En cualquier caso, la dirección nacional del partido ha precisado que respeta la decisión "legítima" del dirigente territorial, pero lamenta las "formas no adecuadas" de comunicarla y el mal momento elegido. "Con la situación que tenemos en el país, es una irresponsabilidad por su parte; ha buscado su minuto de gloria", aseguran fuentes de la cúpula a EL PAÍS. El partido baraja pedirle al secretario de Organización madrileño su acta de diputado regional. En la formación destacan lo "desleal" de hacer pública su dimisión, y la atribuyen a un "desencuentro personal con el secretario general y con el político". Este último, Miguel Vila, es también diputado de Podemos en el Congreso. La crítica de "parálisis", inciden, "no responde a la realidad", y no se plantea que Luis Alegre deje el liderazgo del partido en Madrid. Otras fuentes del partido consultadas por este periódico sí admiten la ausencia prolongada de Alegre de sus responsabilidades en la formación.

"Tenemos una criatura recién nacida que ha pegado un estirón y a veces tambalea y se cae”, relata como metáfora del partido un dirigente madrileño de Podemos ante la nueva crisis orgánica que ha saltado a la opinión pública en plena negociación para la investidura del Gobierno. La última fractura se ha revelado además en un territorio especial: Madrid, donde el partido de Pablo Iglesias nació hace poco más de dos años, “cuna y espejo” de la formación, según recuerda ese dirigente.

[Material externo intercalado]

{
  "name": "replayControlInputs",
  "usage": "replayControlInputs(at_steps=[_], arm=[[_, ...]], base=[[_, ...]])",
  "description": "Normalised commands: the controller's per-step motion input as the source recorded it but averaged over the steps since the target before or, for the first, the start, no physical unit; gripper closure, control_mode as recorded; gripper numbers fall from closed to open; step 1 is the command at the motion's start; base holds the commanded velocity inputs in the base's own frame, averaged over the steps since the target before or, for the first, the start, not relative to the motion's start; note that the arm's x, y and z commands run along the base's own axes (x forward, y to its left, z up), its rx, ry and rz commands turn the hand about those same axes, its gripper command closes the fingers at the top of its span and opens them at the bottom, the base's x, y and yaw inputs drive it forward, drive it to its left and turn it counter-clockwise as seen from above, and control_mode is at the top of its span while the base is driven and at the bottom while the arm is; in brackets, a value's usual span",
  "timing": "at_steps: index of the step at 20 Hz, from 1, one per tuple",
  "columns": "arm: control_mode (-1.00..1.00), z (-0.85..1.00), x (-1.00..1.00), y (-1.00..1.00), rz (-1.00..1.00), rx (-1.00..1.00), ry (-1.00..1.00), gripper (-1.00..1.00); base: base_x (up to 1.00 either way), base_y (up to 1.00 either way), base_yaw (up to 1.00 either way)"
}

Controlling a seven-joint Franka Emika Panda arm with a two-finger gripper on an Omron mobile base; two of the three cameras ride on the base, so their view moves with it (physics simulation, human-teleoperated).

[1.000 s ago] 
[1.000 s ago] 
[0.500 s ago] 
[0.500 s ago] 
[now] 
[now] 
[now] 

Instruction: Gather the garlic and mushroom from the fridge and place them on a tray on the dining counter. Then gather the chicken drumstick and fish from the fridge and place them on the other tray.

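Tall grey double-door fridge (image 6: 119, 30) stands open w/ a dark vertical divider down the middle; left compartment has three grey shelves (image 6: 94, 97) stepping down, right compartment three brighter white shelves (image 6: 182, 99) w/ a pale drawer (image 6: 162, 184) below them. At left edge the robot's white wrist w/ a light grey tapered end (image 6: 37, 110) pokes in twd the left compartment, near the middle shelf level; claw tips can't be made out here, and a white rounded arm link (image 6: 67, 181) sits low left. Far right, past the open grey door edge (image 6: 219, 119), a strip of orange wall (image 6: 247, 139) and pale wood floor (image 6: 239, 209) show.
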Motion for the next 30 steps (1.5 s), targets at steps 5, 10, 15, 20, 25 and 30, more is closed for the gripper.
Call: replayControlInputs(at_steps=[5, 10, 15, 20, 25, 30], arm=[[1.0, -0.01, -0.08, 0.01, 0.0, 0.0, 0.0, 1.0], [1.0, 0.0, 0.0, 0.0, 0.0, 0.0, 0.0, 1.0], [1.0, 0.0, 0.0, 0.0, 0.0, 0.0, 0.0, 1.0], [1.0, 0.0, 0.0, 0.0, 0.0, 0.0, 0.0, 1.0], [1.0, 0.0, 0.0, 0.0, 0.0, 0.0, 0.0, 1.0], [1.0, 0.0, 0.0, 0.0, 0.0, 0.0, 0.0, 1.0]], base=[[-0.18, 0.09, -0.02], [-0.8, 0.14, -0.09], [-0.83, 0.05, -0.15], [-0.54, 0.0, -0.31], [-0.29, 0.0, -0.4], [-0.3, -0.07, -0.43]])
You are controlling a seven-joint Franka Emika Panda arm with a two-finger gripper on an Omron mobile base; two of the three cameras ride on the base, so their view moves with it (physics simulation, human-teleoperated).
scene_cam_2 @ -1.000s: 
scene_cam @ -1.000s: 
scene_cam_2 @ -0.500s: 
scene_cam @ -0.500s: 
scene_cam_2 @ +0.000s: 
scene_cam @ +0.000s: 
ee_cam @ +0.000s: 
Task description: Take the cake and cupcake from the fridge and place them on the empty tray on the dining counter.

La crisis madrileña se une a las ya existentes en otras cinco comunidades. En Euskadi, el problema estalló antes de las elecciones generales por el método de confección de listas impuesto por el núcleo duro de la formación. En Cantabria y en Galicia Podemos está descabezado y dos gestoras gobiernan el partido. Las discrepancias nunca han sido un secreto tampoco en esta última comunidad, que como el País Vasco afronta comicios autonómicos en 2016.

Tras las elecciones del 20-D, estalló un conflicto entre el dirigente territorial de Podemos, Breogán Riobóo, y la dirección nacional, lo que provocó una cascada de dimisiones en la ejecutiva gallega. Riobóo se negó a dimitir y fue desautorizado públicamente por Iglesias. Este lunes, el todavía secretario general en Galicia ha criticado de nuevo a la dirección nacional y ha anunciado su intención de volver a presentarse a las primarias del partido.

En una carta hecha pública a través de su cuenta de Facebook, Riobóo recuerda que fue elegido líder regional en febrero del pasado año por un periodo de tres años, "que pretende ser interrumpido con maniobras tramadas al margen de los estatutos y principios de la organización dirigidas a que en Galicia perdamos nuestra capacidad de decisión", informa Sonia Vizoso.

Queda, además, pendiente la renovación de Podem en Cataluña, donde la formación carece de liderazgo desde la dimisión de Gemma Ubasart el pasado octubre. El escenario catalán es más complejo para Iglesias, puesto que a finales de enero Ada Colau, alcaldesa de Barcelona y principal impulsora de la marca En Comú Podem, anunció la creación de un partido al margen de la estructura de Podemos. Aunque el diputado autonómico de Catalunya Sí que es Pot y cara visible de Podem, Albano Dante Fachín, desafió a la dirección rechazando la hipótesis de una lista unitaria apadrinada por Iglesias, este está decidido a aplazar la convocatoria de primarias hasta el próximo mes de junio.

A todo ello se une la ruptura de quien fue uno de los fichajes estrella de Podemos, el exfiscal Anticorrupción Carlos Jiménez Villarejo, que fue unos meses eurodiputado de Podemos con Pablo Iglesias. Villarejo ha roto su relación con ese partido porque discrepa de la estrategia seguida desde las elecciones del 20 de diciembre y considera que deberían facilitar la investidura de Pedro Sánchez con su abstención. "Yo solo deseo que Mariano Rajoy se vaya a la calle para hacer otro tipo de políticas, no que haya nuevas elecciones y sigamos así", aseguró en declaraciones a EL PAÍS.